Task description - When you have gone through the entries below, state how many lines include the word "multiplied" and write nothing else.

[[ Input data, beginning ]]

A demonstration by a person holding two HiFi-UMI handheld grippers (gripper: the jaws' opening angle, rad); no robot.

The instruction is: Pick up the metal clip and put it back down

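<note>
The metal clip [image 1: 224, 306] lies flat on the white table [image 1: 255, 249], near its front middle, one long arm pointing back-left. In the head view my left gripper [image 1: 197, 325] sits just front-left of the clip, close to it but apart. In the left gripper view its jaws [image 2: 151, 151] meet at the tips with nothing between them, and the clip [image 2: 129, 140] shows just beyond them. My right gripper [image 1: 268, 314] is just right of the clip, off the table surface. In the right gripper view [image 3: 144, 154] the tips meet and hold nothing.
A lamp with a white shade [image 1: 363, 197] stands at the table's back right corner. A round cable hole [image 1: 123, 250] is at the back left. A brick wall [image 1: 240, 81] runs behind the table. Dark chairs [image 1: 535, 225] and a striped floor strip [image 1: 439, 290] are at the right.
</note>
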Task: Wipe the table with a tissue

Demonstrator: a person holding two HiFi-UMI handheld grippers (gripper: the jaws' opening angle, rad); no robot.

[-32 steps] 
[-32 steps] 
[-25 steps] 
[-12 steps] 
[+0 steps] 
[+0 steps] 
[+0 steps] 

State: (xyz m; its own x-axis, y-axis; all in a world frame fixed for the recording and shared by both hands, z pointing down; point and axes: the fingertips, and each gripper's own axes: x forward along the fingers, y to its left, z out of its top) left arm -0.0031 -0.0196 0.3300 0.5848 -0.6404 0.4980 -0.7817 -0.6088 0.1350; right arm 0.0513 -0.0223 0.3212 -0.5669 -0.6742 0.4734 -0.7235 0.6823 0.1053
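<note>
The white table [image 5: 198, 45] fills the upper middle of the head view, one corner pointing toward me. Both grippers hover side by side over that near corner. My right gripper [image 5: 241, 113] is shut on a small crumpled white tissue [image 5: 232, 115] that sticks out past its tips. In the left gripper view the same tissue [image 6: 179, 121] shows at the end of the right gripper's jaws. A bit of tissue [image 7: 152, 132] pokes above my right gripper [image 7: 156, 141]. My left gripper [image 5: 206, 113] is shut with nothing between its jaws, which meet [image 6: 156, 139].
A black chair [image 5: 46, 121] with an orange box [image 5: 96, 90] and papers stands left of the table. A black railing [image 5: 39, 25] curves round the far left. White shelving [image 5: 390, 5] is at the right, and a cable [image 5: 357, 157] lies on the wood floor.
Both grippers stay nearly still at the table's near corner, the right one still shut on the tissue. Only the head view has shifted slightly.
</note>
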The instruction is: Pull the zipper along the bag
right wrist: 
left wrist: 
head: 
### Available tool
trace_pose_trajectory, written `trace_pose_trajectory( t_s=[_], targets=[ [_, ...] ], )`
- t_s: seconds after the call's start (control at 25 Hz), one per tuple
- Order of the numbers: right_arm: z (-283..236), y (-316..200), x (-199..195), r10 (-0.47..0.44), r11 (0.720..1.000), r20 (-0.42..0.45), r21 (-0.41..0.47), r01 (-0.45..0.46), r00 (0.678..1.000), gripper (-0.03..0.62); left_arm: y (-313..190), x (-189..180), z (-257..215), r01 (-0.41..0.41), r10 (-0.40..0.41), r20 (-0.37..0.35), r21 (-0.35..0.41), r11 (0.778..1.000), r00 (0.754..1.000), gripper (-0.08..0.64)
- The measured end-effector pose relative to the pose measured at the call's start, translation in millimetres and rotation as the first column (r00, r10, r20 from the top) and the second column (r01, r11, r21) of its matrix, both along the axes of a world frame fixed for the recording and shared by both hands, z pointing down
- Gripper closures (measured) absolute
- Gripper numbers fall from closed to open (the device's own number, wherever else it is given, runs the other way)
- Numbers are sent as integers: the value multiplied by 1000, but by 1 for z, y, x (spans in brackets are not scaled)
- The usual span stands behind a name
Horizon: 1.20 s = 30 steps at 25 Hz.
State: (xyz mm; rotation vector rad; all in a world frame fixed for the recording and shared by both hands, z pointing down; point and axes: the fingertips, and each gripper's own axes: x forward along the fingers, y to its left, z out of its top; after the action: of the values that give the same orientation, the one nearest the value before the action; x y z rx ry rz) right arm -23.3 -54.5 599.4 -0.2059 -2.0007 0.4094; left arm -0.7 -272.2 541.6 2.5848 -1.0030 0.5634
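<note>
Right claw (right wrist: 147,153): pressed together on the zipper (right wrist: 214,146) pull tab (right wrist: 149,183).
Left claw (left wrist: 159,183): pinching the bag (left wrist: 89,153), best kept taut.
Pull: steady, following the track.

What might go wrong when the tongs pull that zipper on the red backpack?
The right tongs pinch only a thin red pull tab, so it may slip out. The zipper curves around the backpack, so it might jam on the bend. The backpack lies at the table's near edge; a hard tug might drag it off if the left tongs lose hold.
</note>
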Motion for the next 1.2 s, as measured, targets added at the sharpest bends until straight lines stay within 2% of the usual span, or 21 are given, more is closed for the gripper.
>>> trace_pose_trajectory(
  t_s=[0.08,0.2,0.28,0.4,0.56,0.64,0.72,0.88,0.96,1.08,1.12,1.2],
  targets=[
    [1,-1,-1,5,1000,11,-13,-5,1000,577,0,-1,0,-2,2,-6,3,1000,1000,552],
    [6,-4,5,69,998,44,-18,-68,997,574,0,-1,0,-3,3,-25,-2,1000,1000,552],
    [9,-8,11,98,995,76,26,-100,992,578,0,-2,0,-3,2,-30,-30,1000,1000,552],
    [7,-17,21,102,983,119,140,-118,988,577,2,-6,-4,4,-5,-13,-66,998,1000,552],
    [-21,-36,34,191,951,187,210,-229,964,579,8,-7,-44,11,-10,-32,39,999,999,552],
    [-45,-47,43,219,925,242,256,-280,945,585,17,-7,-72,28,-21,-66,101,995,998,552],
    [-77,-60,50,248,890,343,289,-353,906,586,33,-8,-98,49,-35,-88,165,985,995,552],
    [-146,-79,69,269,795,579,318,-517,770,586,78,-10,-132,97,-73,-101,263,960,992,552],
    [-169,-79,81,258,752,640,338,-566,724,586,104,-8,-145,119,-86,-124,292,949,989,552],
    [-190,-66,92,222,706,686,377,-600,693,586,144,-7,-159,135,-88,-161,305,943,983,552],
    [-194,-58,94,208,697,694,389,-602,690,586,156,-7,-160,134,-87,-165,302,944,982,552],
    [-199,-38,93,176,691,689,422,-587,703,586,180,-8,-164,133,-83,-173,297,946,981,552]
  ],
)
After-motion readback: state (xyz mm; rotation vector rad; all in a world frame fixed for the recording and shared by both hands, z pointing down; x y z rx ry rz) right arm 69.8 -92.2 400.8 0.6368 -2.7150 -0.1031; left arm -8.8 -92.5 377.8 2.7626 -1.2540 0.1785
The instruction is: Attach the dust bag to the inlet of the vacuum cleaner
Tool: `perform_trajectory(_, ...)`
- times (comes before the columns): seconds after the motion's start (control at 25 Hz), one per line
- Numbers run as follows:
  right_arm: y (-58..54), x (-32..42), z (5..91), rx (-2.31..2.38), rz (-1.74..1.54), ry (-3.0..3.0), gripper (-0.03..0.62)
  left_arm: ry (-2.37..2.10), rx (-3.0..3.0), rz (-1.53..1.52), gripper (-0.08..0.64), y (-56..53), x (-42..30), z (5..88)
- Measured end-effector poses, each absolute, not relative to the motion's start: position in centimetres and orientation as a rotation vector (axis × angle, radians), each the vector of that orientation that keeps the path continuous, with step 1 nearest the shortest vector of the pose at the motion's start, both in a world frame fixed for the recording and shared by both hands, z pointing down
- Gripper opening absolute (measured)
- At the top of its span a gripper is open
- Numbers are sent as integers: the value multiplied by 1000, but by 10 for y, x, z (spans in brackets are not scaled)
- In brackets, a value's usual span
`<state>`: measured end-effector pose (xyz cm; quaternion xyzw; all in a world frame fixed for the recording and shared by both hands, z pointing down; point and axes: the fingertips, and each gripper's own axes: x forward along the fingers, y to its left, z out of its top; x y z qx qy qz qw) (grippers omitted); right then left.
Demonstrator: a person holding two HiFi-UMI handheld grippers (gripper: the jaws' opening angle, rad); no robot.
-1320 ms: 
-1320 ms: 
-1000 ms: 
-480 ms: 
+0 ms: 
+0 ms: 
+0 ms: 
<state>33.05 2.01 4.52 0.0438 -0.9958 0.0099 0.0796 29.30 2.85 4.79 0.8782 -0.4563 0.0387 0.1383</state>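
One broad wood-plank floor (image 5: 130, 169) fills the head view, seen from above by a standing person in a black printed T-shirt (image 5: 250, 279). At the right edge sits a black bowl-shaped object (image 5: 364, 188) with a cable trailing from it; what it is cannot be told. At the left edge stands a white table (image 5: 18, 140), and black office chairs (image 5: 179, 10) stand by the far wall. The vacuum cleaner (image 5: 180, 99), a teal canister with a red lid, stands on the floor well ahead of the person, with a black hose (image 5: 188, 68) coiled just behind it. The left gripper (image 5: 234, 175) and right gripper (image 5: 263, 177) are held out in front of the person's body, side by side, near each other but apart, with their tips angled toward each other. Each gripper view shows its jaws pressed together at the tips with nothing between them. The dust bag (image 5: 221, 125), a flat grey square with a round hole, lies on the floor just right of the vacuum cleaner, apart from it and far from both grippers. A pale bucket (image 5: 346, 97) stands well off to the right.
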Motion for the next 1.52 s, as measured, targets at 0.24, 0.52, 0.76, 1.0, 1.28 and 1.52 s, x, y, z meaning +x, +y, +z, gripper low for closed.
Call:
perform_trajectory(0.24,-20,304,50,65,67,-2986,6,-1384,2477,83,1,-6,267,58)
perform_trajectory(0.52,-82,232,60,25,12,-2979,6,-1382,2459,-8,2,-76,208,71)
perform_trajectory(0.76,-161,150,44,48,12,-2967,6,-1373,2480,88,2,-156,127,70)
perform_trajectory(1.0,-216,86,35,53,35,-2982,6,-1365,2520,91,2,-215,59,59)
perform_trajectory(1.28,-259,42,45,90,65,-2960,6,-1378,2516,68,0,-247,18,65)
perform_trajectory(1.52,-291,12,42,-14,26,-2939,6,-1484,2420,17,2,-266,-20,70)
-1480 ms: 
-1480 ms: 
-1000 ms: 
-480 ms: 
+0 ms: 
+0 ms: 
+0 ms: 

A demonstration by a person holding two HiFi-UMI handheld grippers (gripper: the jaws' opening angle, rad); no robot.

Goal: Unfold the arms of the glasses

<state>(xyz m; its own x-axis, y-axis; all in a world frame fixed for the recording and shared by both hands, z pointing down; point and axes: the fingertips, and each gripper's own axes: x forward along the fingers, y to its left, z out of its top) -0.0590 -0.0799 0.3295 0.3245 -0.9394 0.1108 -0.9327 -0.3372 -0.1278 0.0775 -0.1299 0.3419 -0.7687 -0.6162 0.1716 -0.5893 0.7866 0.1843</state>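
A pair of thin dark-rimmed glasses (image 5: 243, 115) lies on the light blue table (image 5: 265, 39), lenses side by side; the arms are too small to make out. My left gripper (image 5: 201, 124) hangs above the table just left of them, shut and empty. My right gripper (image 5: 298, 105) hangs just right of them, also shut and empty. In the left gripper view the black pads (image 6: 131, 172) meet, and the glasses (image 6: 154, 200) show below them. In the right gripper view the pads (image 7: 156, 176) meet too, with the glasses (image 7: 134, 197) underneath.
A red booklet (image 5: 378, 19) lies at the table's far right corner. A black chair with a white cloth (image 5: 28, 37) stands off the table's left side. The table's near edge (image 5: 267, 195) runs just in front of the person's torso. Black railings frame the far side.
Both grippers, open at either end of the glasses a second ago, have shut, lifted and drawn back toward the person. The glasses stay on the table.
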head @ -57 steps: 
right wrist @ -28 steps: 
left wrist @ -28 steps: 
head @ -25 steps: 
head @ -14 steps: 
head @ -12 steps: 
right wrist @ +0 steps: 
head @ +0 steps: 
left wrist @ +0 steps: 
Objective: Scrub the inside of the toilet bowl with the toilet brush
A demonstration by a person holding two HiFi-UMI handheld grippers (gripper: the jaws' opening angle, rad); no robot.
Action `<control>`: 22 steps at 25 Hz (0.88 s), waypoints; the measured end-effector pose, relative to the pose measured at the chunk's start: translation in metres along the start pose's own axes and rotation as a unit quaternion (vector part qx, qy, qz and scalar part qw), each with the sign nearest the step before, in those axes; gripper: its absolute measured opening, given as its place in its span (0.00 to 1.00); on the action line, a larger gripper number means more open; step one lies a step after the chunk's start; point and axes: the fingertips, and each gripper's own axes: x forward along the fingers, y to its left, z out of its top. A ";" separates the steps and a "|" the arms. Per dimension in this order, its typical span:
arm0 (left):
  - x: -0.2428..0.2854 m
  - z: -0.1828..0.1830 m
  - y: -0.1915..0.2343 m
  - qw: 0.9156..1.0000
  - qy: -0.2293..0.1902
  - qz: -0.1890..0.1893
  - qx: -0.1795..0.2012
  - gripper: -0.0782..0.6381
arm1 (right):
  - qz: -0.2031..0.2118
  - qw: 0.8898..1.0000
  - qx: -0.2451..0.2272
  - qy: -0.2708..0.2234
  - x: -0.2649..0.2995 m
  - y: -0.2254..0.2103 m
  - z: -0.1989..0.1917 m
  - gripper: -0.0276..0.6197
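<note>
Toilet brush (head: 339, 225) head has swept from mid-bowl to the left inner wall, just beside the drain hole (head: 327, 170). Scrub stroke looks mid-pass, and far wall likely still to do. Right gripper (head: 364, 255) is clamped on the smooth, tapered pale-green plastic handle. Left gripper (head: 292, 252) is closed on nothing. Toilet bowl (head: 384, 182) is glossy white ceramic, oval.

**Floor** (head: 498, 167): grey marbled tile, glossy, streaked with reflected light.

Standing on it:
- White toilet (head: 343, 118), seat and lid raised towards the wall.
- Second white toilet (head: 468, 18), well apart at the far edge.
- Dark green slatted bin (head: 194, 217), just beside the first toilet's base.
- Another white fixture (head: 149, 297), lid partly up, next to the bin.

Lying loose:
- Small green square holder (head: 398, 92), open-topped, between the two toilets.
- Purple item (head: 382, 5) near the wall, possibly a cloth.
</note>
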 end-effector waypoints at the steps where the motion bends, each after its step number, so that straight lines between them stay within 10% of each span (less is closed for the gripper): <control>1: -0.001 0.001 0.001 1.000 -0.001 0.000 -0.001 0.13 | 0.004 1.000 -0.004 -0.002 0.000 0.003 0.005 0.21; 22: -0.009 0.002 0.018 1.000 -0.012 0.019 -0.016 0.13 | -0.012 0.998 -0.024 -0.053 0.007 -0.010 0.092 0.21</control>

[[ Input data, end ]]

Completed exercise - 2